Although some few non-related snippets are included, the major portion of the book concerns the tribulations of a rather distinctive cast of self-absorbed, grotesque and genteel ladies of varied means and character. There’s shrinking violet Friend The Girl, the abrasive Richard Dirt, the constantly bickering conjoined twins Hindrance and Perfidia, and seductive, bitchy mermaid Effluvia. Strega Pez communicates through a livid gash in her throat, Scampi the Shellfish is a talkative crustacean, there’s utterly bonkers wise woman Granny Igpay and undead, monstrous token male Wax Wolf, all living in a world at once similar and wondrously ancient and removed.

In sultry, sinister or just plain strange short tales the extended eccentric cast live their odd and abstracted lives for us whilst in longer fables Darcy demonstrates her love and tacit understanding of classical storytelling and particularly Gothic Romance fantasies.

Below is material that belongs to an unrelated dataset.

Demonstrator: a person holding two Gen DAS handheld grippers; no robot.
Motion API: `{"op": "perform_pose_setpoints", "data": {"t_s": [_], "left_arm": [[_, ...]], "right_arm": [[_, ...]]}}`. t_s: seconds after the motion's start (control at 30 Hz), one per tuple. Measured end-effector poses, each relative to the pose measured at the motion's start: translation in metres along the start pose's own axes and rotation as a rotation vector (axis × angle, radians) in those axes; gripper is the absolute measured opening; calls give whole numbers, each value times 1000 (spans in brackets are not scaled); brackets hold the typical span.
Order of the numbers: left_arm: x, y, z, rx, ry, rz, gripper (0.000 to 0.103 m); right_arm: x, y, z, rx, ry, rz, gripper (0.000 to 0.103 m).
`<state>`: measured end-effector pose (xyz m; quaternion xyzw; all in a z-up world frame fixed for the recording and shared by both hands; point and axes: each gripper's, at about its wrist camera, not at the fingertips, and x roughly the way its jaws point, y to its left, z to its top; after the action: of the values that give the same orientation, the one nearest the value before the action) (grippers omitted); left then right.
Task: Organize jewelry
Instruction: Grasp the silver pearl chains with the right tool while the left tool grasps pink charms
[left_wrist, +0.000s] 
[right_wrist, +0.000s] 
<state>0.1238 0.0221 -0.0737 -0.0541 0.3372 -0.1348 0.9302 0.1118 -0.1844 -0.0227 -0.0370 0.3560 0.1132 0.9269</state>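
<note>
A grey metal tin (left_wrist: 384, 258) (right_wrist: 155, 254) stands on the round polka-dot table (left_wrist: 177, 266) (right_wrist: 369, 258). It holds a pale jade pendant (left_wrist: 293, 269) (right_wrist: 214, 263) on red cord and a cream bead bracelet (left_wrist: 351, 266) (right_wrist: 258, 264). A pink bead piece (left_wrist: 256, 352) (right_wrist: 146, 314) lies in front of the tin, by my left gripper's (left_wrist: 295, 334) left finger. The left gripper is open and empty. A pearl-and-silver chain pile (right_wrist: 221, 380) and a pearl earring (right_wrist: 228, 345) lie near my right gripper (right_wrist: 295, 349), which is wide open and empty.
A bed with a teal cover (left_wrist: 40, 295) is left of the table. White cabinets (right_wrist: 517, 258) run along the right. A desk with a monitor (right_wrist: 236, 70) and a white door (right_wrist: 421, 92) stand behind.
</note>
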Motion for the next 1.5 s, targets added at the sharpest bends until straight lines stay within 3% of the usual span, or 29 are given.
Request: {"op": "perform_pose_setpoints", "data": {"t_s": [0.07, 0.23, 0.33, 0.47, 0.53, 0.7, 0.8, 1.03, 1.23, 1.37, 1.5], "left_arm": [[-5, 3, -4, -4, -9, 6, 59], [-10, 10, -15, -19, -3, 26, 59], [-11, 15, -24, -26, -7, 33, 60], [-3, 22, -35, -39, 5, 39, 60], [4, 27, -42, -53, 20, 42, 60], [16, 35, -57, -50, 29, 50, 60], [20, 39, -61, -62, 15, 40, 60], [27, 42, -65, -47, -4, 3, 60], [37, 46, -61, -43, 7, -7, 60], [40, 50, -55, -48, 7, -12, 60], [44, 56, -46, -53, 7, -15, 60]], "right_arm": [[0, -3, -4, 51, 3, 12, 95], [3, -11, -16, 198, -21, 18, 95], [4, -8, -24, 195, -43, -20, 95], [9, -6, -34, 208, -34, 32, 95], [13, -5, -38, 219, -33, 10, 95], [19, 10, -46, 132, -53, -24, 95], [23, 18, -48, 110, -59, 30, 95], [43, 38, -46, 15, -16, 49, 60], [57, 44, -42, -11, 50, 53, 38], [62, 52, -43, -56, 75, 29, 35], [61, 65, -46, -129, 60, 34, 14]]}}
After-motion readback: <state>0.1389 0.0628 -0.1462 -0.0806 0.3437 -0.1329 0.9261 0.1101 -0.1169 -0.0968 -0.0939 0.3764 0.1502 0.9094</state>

Amidst the assorted unaligned graphical gags and oddments are such brief gems as a homage to cartoon pioneer Gustave Verbeek and his upside-down strips, and an acerbic assemblage of actively skewed Old Nursery Rhymes as well as some decidedly quirky autobiographical incidents. The absolute show-stealer is Darcy’s baroque, wilfully whimsical satire-fest with Alan Moore who scripts the marvellously captivating ‘Hungry is the Heart’: a spectacular expose of the extraordinary life and times of turn of the century Society Maverick, Wild-Woman and Button Magnate Wellington Woolenboy AKA Jumbalor – “Damp String Woman”.

Macabre, hilarious and addictively odd, Meat Cake satisfies appetites you can’t believe you have. This is a book for girls that every comicbook guy really needs to see. In 2016 Fantagraphics reissued this in hardcover as Meat Cake Bible, along with material prepared for a never-published comic.